Mint is native to the Mediterranean, but spread into Britain and eventually to America. The Pilgrims brought mint with them on their first journey overseas. While there are a lot of mints: Spearmint, Peppermint, Vietnamese Mint (which isn’t a true mint), Basil Mint, Chocolate Mint and so on... the mint I like best, the one I use most is usually sold under the imaginative name: ‘Mint’ or very occasionally ‘Common Mint’ or ‘Culinary Mint’. Bursting with fragrance and flavor, mint is a versatile herb, adding sprightly, fresh coolness to sweet and savory dishes.

•Heirloom
•Non-GMO
•American grown seeds
•Perennial
•USDA Zones: 4-9

Growing Instructions:
Transplant (recommended): Start 6-8 weeks before setting out in early spring; young plants can withstand some freezing. Sow seeds on top of the growing medium, gently pressing them into the soil mix. Do not cover, as the seeds require light to germinate. Keep moist and germinate at a temperature of 55-65°F. Transplant seedlings into individual containers when the first true leaves appear in full sun to partial shade.
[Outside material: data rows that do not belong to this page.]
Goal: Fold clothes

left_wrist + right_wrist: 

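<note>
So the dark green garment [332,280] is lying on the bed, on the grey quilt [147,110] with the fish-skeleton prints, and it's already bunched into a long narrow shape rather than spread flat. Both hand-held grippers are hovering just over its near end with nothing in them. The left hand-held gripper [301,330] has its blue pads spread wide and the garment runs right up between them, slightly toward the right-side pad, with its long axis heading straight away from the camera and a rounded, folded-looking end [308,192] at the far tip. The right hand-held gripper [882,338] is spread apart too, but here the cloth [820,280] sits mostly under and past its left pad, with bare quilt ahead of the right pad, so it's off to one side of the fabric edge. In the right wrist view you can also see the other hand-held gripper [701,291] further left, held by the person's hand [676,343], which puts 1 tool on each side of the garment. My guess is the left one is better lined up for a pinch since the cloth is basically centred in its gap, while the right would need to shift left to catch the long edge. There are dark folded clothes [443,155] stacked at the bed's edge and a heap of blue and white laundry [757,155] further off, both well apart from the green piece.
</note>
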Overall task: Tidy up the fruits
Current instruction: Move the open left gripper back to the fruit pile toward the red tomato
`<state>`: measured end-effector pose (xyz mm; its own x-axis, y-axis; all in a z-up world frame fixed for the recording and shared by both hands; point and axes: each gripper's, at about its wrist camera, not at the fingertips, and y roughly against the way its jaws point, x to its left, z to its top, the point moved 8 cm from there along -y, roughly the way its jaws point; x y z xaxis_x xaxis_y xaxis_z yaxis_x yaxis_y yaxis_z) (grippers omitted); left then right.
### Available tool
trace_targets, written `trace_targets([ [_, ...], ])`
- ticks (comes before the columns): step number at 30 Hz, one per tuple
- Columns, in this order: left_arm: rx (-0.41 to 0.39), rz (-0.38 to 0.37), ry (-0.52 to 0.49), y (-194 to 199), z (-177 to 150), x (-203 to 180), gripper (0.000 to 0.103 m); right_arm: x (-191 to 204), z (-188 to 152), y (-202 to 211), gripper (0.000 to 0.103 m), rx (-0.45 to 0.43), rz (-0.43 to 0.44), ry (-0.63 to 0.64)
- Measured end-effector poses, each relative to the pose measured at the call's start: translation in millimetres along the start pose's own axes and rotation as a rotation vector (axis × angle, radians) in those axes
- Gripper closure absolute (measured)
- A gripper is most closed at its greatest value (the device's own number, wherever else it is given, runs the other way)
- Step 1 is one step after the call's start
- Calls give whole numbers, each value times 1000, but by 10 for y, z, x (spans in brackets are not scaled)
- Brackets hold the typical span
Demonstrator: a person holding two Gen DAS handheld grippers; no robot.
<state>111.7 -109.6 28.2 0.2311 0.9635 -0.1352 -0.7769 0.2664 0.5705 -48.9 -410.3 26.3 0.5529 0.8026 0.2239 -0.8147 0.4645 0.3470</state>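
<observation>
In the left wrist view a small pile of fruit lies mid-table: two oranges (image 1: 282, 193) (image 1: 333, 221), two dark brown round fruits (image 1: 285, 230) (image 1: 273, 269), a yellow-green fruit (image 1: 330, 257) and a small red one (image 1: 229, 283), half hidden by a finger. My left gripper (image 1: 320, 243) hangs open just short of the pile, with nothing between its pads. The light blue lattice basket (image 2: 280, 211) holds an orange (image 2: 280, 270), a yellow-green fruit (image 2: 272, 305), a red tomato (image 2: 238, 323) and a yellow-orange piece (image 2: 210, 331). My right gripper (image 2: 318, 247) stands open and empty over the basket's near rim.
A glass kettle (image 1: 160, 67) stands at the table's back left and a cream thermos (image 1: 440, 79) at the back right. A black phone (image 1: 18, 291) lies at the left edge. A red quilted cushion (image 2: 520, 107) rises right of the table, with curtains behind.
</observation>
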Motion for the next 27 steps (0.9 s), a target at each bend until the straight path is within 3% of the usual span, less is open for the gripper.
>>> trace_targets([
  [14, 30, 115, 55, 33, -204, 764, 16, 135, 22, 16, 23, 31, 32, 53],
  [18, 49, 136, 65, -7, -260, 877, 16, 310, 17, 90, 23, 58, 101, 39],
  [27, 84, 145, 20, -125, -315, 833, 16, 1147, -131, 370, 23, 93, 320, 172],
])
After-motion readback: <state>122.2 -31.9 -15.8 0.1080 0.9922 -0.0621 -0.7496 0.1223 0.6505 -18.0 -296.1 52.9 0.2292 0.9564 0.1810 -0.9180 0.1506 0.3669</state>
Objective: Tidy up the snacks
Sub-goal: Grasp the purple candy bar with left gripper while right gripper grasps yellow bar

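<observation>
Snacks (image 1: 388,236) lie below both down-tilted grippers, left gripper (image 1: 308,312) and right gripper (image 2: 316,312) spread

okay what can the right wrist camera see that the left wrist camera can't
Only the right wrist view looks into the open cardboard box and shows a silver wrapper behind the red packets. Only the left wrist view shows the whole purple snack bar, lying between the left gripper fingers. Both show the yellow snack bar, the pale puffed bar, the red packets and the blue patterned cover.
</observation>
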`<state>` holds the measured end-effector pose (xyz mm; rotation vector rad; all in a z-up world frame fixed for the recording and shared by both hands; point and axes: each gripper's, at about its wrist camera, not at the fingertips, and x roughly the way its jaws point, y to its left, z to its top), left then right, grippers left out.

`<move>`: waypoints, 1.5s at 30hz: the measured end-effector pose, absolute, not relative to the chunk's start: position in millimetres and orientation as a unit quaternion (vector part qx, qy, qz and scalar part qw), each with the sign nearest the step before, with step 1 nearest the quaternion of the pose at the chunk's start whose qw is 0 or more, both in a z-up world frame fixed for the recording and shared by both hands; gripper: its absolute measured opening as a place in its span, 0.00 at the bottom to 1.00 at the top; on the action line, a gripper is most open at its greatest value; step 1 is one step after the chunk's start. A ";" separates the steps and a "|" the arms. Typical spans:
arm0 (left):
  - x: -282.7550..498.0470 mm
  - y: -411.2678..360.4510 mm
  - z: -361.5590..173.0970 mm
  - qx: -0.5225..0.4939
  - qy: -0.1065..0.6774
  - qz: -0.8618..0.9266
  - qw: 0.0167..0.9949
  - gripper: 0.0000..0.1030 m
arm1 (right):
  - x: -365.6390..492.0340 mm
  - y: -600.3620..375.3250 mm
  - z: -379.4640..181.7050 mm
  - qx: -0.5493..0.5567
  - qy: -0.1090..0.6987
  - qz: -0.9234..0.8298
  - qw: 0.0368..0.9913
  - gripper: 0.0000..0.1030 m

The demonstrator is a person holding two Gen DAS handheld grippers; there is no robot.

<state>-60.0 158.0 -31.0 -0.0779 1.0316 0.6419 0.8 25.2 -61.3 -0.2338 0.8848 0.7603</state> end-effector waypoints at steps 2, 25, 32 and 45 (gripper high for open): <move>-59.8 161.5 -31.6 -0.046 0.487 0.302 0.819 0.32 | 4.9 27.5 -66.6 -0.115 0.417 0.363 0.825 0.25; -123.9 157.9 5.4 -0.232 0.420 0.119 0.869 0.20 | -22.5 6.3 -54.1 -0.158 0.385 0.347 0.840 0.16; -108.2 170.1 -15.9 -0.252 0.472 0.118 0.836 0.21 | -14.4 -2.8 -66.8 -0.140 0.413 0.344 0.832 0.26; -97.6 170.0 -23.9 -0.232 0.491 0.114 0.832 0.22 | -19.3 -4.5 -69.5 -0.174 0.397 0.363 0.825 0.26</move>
Pinch off the top sets of leaves regularly starting at the seedling stage for a bushier, healthier plant. When 3-4" tall, transplant outside, spacing plants 12-18" apart in rows 18" apart. Since mint spreads quickly, choose location carefully, possibly with a growth barrier. Water deeply once in a while, rather than watering the plants lightly more often. To prevent the spread of leaf diseases, water the soil and not the foliage. Cut back the plants to the ground before winter. This will make for healthier, more prolific plants the following year.